# Goal of the exercise
Go to the line containing "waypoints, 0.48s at" in the records below and print it and every following line exactly, on through the line containing "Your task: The", then stop.

Data listing below:

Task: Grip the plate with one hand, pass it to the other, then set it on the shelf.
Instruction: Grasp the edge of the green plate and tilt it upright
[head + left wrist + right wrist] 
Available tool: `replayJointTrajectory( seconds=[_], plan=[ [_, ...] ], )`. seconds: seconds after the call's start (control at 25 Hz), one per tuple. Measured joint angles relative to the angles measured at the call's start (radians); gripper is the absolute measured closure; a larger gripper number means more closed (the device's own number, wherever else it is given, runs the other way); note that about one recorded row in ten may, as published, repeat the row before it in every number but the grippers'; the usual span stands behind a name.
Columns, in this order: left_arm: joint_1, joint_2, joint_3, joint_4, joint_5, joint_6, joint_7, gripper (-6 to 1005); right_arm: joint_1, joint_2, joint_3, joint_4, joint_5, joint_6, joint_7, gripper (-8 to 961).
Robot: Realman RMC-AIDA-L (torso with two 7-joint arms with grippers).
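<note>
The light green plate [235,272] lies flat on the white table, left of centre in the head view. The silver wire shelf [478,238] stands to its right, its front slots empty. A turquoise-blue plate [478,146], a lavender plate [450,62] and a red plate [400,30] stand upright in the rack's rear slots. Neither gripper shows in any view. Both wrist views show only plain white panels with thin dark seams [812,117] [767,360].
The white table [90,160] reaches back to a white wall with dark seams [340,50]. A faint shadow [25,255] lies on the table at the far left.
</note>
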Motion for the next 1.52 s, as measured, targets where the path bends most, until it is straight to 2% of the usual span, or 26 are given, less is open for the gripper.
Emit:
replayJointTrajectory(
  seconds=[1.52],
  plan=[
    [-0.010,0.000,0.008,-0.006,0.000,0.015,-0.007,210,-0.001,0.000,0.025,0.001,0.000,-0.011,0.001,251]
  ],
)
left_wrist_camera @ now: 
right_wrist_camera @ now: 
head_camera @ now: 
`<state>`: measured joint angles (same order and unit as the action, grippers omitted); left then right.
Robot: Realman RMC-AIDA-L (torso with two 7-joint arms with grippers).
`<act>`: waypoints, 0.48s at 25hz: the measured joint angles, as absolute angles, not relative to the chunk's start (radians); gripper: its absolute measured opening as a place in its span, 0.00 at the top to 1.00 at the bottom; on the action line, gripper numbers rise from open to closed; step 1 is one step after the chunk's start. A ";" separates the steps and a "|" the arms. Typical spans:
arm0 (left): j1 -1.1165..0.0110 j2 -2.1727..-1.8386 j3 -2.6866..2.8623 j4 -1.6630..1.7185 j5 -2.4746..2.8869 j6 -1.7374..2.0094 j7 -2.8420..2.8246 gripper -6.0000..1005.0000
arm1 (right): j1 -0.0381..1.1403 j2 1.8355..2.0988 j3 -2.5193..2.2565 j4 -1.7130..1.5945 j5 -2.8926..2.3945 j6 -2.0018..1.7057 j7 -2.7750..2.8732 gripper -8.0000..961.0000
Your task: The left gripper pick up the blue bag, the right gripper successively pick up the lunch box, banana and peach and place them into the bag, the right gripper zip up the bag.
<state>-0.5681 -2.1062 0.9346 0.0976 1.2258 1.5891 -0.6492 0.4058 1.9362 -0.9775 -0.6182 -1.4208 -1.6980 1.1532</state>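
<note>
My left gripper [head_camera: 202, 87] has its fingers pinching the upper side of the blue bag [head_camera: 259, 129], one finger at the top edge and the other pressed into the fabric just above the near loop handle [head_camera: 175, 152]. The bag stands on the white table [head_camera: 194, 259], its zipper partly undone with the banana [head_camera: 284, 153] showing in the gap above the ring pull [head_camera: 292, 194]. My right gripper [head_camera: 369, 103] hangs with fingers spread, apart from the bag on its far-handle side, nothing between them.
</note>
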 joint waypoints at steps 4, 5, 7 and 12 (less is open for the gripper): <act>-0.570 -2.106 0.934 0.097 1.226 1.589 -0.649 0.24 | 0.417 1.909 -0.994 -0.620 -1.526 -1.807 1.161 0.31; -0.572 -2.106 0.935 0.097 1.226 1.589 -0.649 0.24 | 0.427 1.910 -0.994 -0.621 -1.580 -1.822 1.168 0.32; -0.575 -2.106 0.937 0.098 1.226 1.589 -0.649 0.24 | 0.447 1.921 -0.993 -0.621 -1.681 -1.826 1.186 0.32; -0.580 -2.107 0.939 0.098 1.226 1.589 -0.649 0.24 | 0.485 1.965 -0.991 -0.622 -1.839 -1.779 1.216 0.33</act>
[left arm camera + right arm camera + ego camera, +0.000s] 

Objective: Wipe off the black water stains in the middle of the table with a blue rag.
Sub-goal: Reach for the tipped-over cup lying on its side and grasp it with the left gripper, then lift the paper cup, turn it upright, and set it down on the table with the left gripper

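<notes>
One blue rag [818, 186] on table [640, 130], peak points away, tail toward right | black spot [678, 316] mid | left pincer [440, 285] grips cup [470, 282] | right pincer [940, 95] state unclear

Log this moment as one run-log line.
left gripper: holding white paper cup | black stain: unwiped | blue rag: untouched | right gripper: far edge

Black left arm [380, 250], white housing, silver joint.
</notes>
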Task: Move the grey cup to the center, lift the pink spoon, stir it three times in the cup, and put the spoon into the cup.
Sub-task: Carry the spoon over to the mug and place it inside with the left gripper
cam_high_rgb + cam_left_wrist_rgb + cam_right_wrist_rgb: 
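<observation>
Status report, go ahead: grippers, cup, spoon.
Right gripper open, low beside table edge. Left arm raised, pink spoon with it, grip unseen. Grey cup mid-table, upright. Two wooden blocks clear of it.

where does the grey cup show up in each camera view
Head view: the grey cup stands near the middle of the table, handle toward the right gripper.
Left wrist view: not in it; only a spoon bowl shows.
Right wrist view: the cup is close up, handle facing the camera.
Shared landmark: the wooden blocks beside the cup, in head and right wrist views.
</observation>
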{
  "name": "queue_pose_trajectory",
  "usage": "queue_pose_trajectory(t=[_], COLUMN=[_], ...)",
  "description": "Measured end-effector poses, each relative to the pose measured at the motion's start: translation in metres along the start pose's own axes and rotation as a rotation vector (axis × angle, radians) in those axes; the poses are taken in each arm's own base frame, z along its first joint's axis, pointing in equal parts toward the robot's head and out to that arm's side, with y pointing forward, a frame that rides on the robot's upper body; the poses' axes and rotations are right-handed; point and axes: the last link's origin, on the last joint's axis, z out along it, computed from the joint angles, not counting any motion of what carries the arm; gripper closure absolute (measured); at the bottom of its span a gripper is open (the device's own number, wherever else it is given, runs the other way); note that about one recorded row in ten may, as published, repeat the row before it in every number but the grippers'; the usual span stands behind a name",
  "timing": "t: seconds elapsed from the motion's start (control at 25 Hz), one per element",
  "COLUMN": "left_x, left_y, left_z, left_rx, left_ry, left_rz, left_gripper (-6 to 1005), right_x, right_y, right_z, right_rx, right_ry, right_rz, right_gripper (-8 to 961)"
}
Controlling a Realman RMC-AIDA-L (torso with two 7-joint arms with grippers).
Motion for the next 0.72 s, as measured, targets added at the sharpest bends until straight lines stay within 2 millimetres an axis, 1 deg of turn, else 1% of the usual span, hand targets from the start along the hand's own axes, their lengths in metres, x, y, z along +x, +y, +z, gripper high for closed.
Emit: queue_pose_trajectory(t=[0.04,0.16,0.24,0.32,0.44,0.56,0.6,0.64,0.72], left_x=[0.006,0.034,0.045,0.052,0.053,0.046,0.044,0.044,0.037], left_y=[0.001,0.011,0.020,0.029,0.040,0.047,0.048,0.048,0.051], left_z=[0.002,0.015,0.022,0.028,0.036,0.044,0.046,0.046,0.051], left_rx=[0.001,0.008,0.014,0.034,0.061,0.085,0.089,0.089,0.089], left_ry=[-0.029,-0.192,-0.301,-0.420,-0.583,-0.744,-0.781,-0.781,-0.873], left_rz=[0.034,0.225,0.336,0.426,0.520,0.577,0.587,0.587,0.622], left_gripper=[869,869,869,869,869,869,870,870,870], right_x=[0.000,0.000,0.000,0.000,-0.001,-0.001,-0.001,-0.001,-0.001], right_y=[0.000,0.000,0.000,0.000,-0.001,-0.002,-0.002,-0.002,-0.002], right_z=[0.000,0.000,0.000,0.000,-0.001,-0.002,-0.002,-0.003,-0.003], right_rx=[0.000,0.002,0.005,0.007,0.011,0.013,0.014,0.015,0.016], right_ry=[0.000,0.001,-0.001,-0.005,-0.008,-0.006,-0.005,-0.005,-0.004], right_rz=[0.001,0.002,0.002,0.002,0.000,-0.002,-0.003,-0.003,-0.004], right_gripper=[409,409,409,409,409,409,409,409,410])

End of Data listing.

# Written solution
`<act>`: waypoints, 0.48s at 25hz: the measured joint angles, as absolute angles, not relative to the chunk's start (radians); gripper: its absolute measured opening as a place in its span, 0.00 at the top to 1.00 at the bottom; on the action line, gripper numbers rise from open to closed; step 1 is one step after the chunk's start. A ";" separates the steps and a "|" the arms. Typical spans:
arm0 (left): j1 -1.1165..0.0110 j2 -2.1727..-1.8386 j3 -2.6866..2.8623 j4 -1.6630..1.7185 j5 -2.4746..2.8869 j6 -1.7374..2.0094 j7 -2.8420..2.8246 gripper -6.0000..1005.0000
arm1 (right): j1 -0.0381..1.1403 j2 1.8355..2.0988 j3 -2.5193..2.2565 j4 -1.7130..1.5945 j5 -2.8926..2.3945 j6 -2.0018..1.7057 j7 -2.7750..2.8732 gripper -8.0000..961.0000
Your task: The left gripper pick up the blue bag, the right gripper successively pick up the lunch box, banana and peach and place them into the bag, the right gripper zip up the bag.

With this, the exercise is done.